IV. Partitioning Intervals Using the Algorithm
We will use the partitioning of a set interval according to the algorithm as a method for creating a list of the elements of the interval. Partitioning allows us to construct a list whereby all the elements of the interval will be included in the list.
Below are two examples of partitioning set intervals.
Example 1 -
Let:
S = {1, 2, 3, 4, 5}
IS = [1, 5]
First we note that in defining the interval [1, 5] we have specified the first two elements of the list L. That is L = (1, 5). To continue populating L, partition [1, 5], adding each relative bound to L as it is created, and continue the process until no intervals are left that can be partitioned.
IS = [1, 5] L = (1, 5)
= [1, [3], 5] L = (1, 3, 5)
= [1, 3], [3, 5]
= [1, [2], 3], [3, [4], 5] L = (1, 2, 3, 4, 5)

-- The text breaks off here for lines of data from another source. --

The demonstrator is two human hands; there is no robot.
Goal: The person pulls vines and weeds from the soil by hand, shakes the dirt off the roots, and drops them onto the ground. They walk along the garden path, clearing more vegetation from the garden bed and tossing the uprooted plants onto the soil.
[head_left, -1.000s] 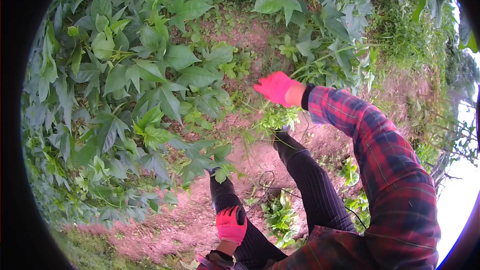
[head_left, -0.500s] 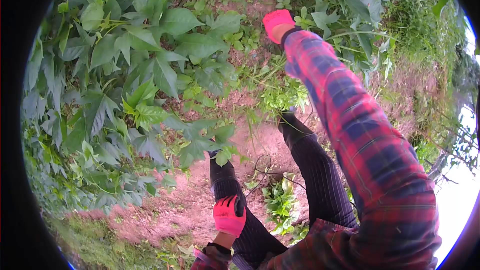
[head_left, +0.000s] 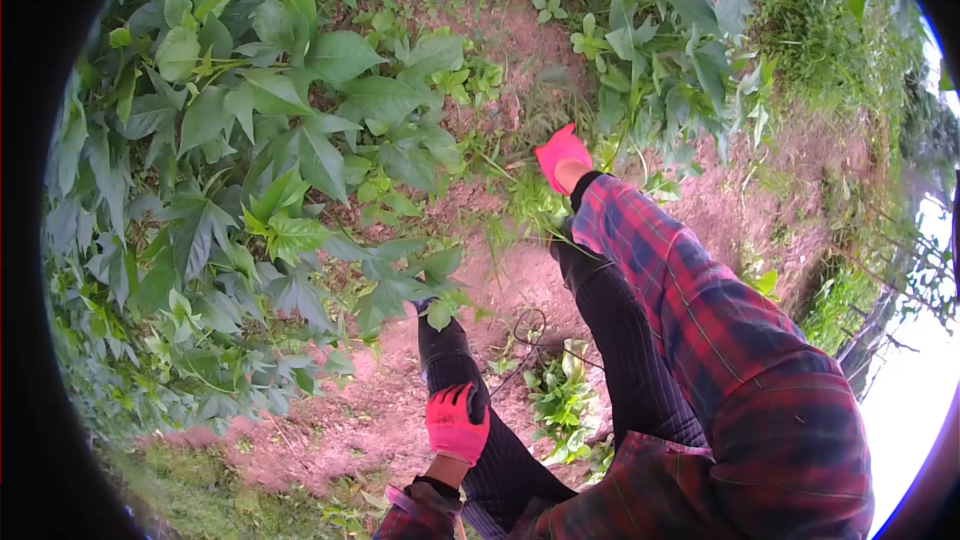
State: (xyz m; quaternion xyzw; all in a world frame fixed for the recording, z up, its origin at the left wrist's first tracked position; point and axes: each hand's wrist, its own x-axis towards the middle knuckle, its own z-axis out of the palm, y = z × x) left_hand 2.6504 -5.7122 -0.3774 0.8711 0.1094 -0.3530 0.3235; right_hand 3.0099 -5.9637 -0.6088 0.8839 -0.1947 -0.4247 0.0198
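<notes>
My right hand wears a pink-red glove and reaches down into a tuft of light green weeds just beyond my right foot. Only the back of the glove shows; its fingers are buried in the stems, so a grip cannot be made out. The red plaid sleeve runs back from it. My left hand, in the same kind of glove, lies flat on my left leg in dark striped trousers, holding nothing.
Large-leaved green vines fill the left and the top. Bare reddish soil lies around my feet, with a small leafy plant and a thin wiry stem between my legs. Grass and brush rise at the right.
My right hand first stretched farther up into the plants, then drew back down and toward me to the weed tuft. My left hand stayed on the leg.
</notes>
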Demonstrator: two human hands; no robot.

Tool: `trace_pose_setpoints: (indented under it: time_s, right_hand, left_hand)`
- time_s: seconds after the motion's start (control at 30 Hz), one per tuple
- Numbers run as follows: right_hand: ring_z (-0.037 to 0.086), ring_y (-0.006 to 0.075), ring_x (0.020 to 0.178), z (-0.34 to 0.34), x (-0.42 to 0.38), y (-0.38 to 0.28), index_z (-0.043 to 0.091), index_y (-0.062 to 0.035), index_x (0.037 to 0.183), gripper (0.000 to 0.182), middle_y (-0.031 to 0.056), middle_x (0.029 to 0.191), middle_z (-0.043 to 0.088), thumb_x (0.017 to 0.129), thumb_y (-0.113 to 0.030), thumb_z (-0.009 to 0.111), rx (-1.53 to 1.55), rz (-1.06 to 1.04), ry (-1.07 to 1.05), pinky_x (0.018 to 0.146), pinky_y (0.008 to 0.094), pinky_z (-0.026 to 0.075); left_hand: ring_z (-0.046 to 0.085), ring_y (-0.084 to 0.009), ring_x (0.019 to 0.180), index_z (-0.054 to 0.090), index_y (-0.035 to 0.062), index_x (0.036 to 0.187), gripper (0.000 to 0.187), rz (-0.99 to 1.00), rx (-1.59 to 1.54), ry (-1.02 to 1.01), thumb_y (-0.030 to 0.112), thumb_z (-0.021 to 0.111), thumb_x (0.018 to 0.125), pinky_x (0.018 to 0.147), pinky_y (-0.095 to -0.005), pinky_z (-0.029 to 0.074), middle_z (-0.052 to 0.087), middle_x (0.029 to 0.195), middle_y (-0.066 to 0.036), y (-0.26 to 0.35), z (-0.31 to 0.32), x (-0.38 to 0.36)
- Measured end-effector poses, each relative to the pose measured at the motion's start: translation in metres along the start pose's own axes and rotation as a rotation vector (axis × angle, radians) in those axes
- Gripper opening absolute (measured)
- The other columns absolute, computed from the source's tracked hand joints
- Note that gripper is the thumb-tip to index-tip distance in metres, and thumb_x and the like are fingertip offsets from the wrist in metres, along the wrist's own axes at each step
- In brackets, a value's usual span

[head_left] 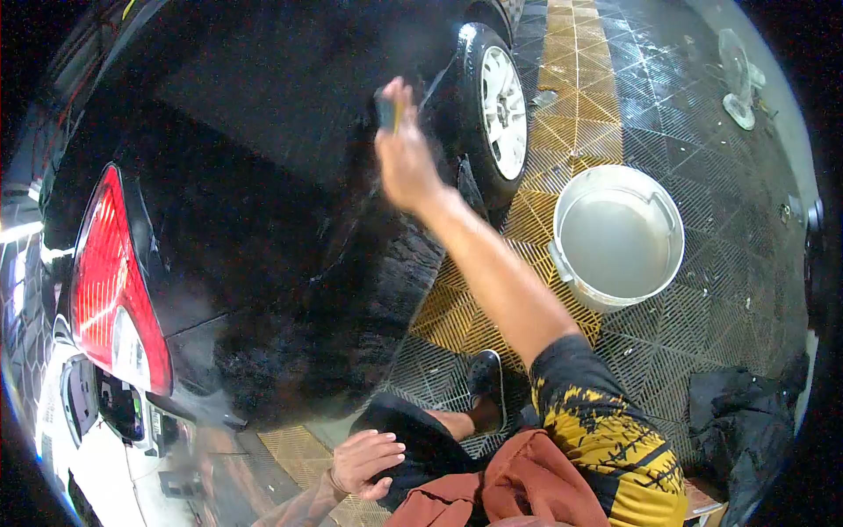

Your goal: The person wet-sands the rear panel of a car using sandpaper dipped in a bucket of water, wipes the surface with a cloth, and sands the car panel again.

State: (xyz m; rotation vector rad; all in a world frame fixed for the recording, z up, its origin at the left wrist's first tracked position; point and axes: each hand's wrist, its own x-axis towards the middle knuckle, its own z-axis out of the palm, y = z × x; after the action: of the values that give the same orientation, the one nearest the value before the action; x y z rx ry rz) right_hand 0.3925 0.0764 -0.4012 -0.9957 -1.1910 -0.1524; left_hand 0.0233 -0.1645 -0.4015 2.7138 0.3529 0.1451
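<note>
Rust-red cloth (544,474) foremost. Right hand (406,162): grip closed on small block (386,111), at black car (263,176). Left hand (364,463) rests open on knee (391,420).

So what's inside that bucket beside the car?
The bucket holds cloudy, greyish liquid, its surface below the rim. The liquid is too murky to see through, so the bottom, and anything sunk there, is hidden.

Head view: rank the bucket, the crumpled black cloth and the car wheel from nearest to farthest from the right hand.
Measured from the right hand:
1. Car wheel: just to its right.
2. Bucket: farther right, on the tiled floor.
3. Crumpled black cloth: lower right of the view.
</note>
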Motion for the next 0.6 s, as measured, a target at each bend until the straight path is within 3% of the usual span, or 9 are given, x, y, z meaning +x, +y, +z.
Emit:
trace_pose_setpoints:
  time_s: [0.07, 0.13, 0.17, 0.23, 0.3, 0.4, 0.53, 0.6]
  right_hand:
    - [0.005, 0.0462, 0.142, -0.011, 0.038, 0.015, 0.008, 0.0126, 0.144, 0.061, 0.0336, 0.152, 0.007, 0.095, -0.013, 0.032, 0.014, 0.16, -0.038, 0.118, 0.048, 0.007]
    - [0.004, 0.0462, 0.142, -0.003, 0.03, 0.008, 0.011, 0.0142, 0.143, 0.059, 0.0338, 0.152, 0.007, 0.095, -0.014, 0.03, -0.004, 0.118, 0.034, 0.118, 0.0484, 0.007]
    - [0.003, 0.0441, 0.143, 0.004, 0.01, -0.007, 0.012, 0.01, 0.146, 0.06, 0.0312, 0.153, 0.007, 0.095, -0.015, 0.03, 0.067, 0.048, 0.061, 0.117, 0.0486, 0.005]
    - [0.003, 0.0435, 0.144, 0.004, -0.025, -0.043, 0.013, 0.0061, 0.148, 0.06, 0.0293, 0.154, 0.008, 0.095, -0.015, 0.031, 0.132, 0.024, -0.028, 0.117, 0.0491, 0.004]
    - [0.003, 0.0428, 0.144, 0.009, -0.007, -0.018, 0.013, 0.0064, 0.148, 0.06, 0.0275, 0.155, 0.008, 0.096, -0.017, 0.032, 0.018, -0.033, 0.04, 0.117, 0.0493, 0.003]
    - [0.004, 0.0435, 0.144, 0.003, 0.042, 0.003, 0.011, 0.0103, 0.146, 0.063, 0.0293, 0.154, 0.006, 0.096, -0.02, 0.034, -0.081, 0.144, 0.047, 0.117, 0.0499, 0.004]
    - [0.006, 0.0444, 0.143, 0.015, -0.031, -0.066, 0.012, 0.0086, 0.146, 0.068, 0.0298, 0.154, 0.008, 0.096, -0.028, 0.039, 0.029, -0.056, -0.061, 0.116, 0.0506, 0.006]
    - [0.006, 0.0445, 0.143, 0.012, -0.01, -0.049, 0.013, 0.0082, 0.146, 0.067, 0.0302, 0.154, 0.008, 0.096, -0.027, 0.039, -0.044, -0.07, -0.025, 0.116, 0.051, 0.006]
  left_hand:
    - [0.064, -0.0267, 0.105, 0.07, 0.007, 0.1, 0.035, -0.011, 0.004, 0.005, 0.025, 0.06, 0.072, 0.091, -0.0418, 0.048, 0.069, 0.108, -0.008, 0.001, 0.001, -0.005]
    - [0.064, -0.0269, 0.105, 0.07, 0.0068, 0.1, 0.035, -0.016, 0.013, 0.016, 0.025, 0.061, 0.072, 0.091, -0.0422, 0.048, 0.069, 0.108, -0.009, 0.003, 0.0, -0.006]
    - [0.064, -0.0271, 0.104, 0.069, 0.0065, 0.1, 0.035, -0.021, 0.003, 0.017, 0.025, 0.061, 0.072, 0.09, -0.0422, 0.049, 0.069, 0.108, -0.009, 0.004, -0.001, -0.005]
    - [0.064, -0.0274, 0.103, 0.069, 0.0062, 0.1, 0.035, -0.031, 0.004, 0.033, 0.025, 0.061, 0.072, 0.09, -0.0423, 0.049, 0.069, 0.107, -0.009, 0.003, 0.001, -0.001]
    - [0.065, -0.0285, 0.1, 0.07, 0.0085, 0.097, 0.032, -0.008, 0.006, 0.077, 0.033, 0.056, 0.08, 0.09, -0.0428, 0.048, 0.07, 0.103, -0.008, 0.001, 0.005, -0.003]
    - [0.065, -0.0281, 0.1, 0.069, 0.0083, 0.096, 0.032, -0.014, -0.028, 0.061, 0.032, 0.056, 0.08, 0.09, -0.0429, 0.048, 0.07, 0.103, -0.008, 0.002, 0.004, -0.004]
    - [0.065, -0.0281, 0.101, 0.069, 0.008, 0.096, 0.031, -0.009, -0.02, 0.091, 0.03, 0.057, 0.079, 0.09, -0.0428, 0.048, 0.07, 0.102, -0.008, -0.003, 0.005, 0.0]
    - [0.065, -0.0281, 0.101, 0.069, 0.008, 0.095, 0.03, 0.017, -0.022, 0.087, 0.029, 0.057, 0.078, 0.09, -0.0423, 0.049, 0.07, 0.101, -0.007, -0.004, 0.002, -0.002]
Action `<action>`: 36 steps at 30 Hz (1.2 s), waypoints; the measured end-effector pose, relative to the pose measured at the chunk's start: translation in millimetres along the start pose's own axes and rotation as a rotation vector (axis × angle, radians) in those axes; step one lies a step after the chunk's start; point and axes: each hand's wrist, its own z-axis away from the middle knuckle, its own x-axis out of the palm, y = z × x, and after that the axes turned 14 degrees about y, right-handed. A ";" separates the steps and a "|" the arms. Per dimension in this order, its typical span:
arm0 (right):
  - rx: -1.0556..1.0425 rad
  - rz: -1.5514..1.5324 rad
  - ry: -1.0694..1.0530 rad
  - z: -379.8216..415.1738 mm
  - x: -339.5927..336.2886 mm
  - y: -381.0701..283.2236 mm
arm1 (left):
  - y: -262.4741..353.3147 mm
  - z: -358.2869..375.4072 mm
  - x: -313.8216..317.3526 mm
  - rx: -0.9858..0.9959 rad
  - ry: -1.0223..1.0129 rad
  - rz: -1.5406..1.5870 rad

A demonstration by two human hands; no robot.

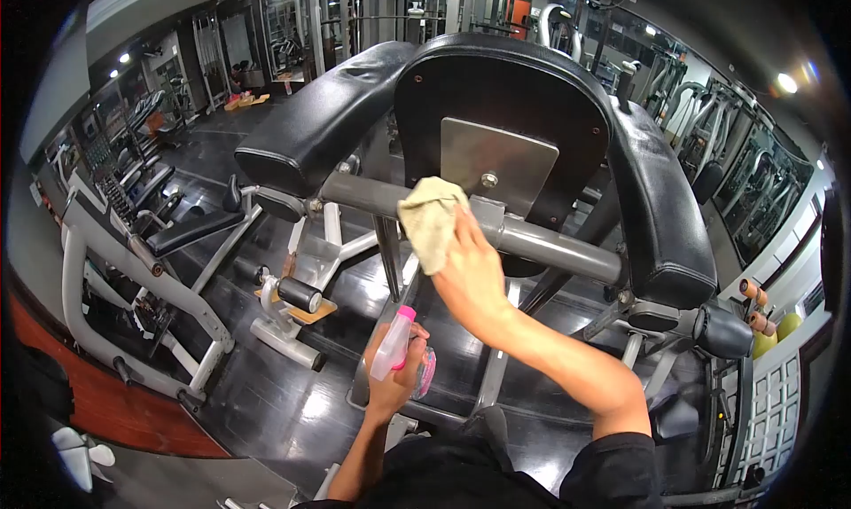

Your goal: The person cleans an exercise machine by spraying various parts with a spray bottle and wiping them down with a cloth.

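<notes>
My right hand [472, 277] is closed on a pale yellow-green cloth [428, 223]. The cloth lies against the grey metal crossbar [563, 247] behind a gym machine's backrest [576, 92]. Lower down, in front of my body, my left hand [396, 387] is wrapped round a translucent spray bottle [390, 354] with a pink top. Something pink and teal [427, 373] shows beside that hand; I cannot make out what it is. A metal plate [514, 159] with a bolt is fixed to the backrest just above the crossbar.
Black padded arms [332, 119] flank the backrest on both sides. A grey-framed machine [160, 278] stands at the left, and a small black roller pad [300, 293] sits nearer the middle. Dumbbells with orange-brown ends [761, 323] are at the right. A person sits far back at the left.
</notes>
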 end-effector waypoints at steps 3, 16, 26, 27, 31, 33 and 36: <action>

= [1, 2], [2, 3], [3, 4], [4, 5]
Since no interval in IS can be further subdivided the interval is fully partitioned and L is complete.
Example 2 -
Let:
S = {1, 2, 3, … ω} where ω is the first infinite ordinal number.
IS = [1, ω)
Partition the interval [1, ω) to create a list L of natural numbers.
IS = [1, ω) L = (1)
= [1, [2], ω) L = (1, 2)
= [1, 2], [2, ω)
= [1, 2], [2, [3], ω) L = (1, 2, 3)
= [1, 2], [2, 3], [3, ω)
… …
Taking the procedure to its limit will create a list of all the natural numbers, L = (1, 2, 3, …). Since IS is defined as an upper open interval, ω is not included in L.